For the first time in a single-volume edition, this guide combines the works of two of Britain's leading 20th-century illustrators of animals, Raymond Sheppard's Drawing at the Zoo and Charles Tunnicliffe's How to Draw Farm Animals. Artists of all skill levels will benefit from the book's tremendous variety of domestic and wild animal studies, each accompanied by helpful pointers.
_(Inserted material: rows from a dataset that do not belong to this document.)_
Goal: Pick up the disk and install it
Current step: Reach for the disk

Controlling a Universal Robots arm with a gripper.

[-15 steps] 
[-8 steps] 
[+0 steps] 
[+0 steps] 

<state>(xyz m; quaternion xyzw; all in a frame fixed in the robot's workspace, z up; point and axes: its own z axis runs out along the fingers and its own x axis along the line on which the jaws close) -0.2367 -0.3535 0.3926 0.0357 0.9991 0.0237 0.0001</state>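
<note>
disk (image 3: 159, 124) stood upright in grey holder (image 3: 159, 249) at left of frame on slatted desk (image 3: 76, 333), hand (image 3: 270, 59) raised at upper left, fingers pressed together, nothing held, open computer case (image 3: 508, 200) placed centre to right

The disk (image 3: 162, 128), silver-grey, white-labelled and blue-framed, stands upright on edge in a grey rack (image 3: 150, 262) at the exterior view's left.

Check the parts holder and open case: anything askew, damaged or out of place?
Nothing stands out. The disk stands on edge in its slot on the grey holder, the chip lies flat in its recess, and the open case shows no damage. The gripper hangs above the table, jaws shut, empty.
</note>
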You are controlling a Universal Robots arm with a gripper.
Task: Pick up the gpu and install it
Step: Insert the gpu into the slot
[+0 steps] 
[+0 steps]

Even the smallest of zoos offers models with an abundant variety of shapes and patterns. It's not always easy to capture animals in motion, so in Drawing at the Zoo, Raymond Sheppard proposes starting with sleeping creatures and the less excitable types to help overcome the practical difficulties. Other suggestions include what not to do, notes on distinctive animal characteristics, and a survey of basic shapes, all illustrated by the author's own work. Charles F. Tunnicliffe, author of How to Draw Farm Animals, grew up on a farm and drew and painted animals all his life. In addition to dozens of fascinating examples of his sketches, his book includes informative comments on farm life that provide essential tips for the realistic portrayals of horses, cattle, pigs, and sheep as well as the farmer's dog and the farmyard cat.
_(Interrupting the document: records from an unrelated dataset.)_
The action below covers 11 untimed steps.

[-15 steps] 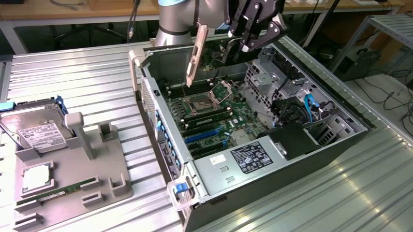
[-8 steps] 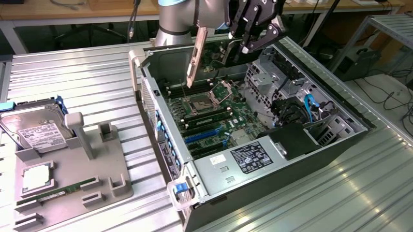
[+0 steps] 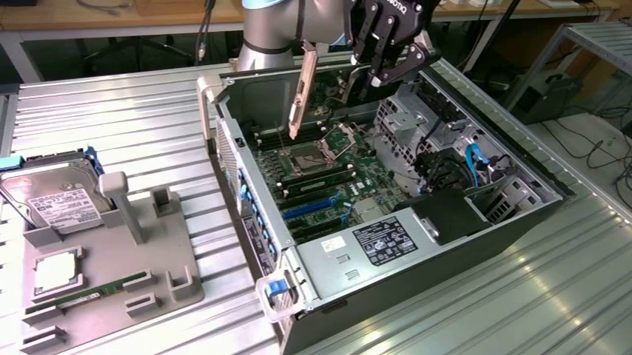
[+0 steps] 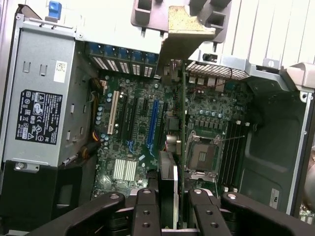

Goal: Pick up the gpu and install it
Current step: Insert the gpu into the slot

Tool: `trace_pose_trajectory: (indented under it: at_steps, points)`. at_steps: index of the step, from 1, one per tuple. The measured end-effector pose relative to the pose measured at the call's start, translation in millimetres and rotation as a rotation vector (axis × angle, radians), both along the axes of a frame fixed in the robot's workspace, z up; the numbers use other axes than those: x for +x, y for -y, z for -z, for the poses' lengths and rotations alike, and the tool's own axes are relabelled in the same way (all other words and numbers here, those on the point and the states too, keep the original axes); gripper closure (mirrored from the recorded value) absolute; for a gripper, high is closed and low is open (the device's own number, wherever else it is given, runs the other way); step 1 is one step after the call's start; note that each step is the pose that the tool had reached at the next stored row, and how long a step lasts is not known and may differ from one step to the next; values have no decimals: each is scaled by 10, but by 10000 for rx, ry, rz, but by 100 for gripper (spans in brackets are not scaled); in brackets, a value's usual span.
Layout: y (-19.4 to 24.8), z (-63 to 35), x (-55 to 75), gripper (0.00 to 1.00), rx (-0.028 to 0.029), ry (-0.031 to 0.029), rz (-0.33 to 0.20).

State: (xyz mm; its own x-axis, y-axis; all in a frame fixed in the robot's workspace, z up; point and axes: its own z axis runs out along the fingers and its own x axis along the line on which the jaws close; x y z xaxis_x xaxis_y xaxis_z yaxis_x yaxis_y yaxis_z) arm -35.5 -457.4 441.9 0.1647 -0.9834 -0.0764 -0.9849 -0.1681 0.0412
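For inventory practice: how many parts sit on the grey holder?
3 on the grey holder: hard drive at far end, processor chip midway, memory stick nearest the camera. None looks hidden.

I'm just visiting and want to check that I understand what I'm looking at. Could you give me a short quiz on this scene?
1. True or false: the graphics card is already plugged into the green board.
2. What does the gripper hold? A) a screwdriver B) the graphics card C) nothing
3. Where does the hard drive sit: inside the computer case, or on the grey stand outside it?

Key:
1. False. It hangs upright over the open case.
2. B
3. On the grey stand.
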Motion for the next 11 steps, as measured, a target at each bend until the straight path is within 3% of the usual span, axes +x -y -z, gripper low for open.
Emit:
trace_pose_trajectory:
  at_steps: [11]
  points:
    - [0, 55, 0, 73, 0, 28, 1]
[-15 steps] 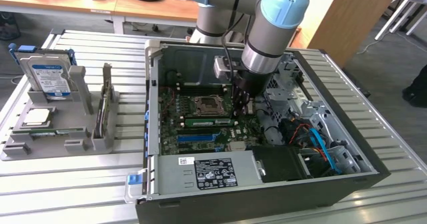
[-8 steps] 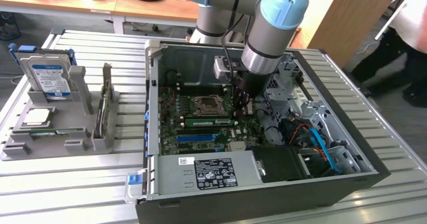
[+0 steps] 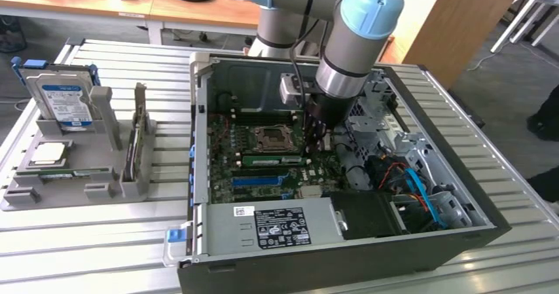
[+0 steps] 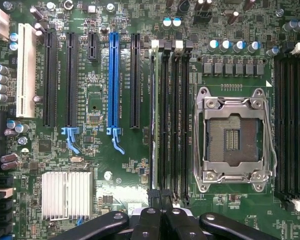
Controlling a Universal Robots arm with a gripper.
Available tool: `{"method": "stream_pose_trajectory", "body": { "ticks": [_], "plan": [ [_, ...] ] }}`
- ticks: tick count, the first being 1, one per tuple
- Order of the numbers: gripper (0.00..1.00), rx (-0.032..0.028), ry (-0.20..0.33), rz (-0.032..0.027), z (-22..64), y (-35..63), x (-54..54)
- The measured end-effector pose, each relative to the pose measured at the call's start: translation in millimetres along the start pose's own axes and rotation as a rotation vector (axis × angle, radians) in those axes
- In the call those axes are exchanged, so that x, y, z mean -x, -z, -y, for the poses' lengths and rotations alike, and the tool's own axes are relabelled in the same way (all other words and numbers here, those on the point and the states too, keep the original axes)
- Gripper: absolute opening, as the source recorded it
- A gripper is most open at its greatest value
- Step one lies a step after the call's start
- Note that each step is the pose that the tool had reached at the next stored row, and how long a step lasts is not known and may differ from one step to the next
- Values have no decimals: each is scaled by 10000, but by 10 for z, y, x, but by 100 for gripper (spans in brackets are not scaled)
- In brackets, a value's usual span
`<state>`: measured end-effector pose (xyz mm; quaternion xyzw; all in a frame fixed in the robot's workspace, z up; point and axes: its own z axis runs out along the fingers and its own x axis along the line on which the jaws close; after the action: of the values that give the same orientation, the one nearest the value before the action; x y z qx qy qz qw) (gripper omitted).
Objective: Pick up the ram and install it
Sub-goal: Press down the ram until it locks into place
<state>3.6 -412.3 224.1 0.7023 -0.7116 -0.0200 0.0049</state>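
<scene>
An open computer case (image 3: 199, 143) lies on its side on a slatted metal table (image 3: 88, 241), filling the middle and the exterior view's right. The robot arm comes down from the upper centre of the frame into the case, and its dark claw (image 3: 315, 147) ends just above the motherboard, a little to the exterior view's right of the square processor socket (image 3: 266, 139).

The ram (image 3: 271, 160) is inside the case, not in the grey parts tray (image 3: 52, 192) at the exterior view's left. It stands on edge in a memory slot just below the socket in the exterior frame. It shows as a thin green strip, and its long axis runs across that frame from left to right. The claw is over the strip's right end.

The wrist view looks straight down at the board. There the ram (image 4: 153, 125) is a pale, narrow edge in the first of the black memory slots, between the blue expansion slot (image 4: 113, 80) and the socket (image 4: 233, 137). Its long axis points straight at the claw (image 4: 160, 200), whose two black fingertips are pressed together with no gap and sit at the near end of the stick. Nothing is held between them. Whether the tips touch the ram's top edge cannot be told.

The stick seems to be in its slot, with the closed claw above one end. Whether that end is fully latched cannot be made out.
</scene>
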Motion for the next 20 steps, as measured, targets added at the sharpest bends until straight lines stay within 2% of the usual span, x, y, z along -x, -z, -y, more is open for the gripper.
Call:
{"method": "stream_pose_trajectory", "body": {
  "ticks": [20],
  "plan": [
    [11, -1, 0, 8, 0, -11, 1]
  ]
}}
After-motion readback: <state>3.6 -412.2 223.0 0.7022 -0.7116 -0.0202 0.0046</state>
British illustrator Raymond Sheppard (1913-1958) was celebrated for his drawings of nature and animals for books and magazines. He published three art instructional books with Studio Publications and is perhaps best remembered for a 1952 edition of The Old Man and the Sea, which he co-illustrated with Charles Tunnicliffe. British naturalist painter Charles Tunnicliffe (1901-1979) was raised on a farm in rural England. His long and prolific career encompassed illustrations for more than 250 books, and he is noted for his depictions of birds and animals in their natural habitats. Tunnicliffe was actively involved in the Royal Society for the Protection of Birds.